What the task requires>
Output every entry exactly as written, but omit the pictures.

(The input Opens)

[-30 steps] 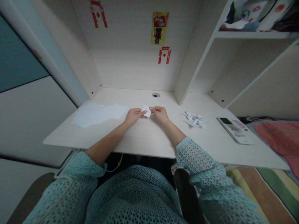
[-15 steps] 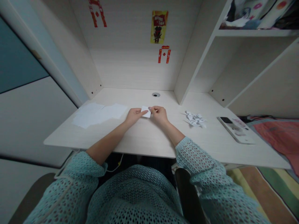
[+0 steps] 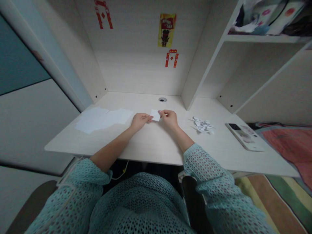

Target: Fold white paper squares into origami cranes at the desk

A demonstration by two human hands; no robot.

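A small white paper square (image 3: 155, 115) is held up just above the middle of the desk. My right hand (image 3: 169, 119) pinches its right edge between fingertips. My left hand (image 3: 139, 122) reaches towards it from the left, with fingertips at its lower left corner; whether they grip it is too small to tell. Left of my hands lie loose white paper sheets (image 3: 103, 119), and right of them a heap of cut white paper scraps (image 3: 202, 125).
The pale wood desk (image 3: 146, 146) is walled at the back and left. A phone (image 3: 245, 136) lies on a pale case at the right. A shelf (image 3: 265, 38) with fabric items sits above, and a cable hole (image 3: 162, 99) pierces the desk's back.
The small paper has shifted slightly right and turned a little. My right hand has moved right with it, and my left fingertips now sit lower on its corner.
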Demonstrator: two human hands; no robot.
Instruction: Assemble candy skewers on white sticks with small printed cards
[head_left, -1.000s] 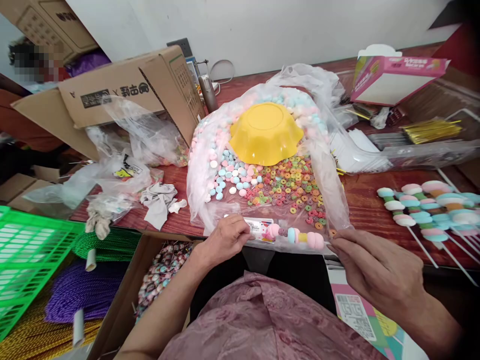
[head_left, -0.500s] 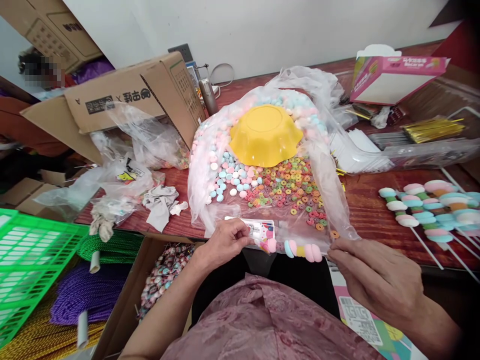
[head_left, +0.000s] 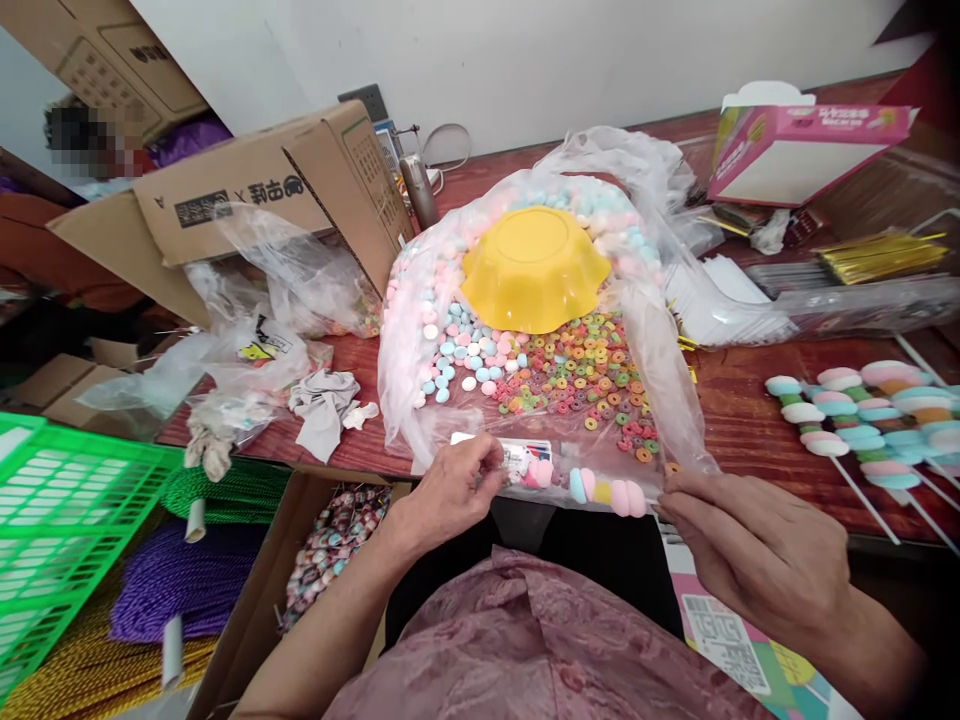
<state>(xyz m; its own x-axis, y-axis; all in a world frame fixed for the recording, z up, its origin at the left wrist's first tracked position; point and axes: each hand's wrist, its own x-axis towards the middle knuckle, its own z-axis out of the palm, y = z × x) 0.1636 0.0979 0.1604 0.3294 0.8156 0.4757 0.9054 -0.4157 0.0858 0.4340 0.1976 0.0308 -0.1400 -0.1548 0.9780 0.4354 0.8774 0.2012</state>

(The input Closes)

Expected answer>
[-30 steps] 
[-15 steps] 
[+0 steps] 

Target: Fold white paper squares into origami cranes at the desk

A demonstration by two human hands; no robot.

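A small white paper square (image 3: 155, 115) is held up just above the middle of the desk. My right hand (image 3: 169, 119) pinches its right edge between fingertips. My left hand (image 3: 139, 122) reaches towards it from the left, with fingertips at its lower left corner; whether they grip it is too small to tell. Left of my hands lie loose white paper sheets (image 3: 103, 119), and right of them a heap of cut white paper scraps (image 3: 202, 125).
The pale wood desk (image 3: 146, 146) is walled at the back and left. A phone (image 3: 245, 136) lies on a pale case at the right. A shelf (image 3: 265, 38) with fabric items sits above, and a cable hole (image 3: 162, 99) pierces the desk's back.
The small paper has shifted slightly right and turned a little. My right hand has moved right with it, and my left fingertips now sit lower on its corner.
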Demonstrator: two human hands; no robot.
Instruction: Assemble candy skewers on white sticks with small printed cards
[head_left, -1.000s] 
[head_left, -0.500s] 
[head_left, +0.000s] 
<state>(xyz m; its own x-axis, y-axis; all in a world frame fixed for the recording, z up, its origin at the left wrist's first tracked position; point and axes: each hand's wrist, its own x-axis towards the middle knuckle, its own z-axis out of the palm, y = z × x) 0.1636 0.0979 0.1604 0.3294 0.8156 0.4757 0.9054 -0.4157 0.0858 0.4340 0.1976 0.0308 -0.1400 -0.1548 0.9780 0.4354 0.8774 0.2012</state>

Nothing further belongs to this answer.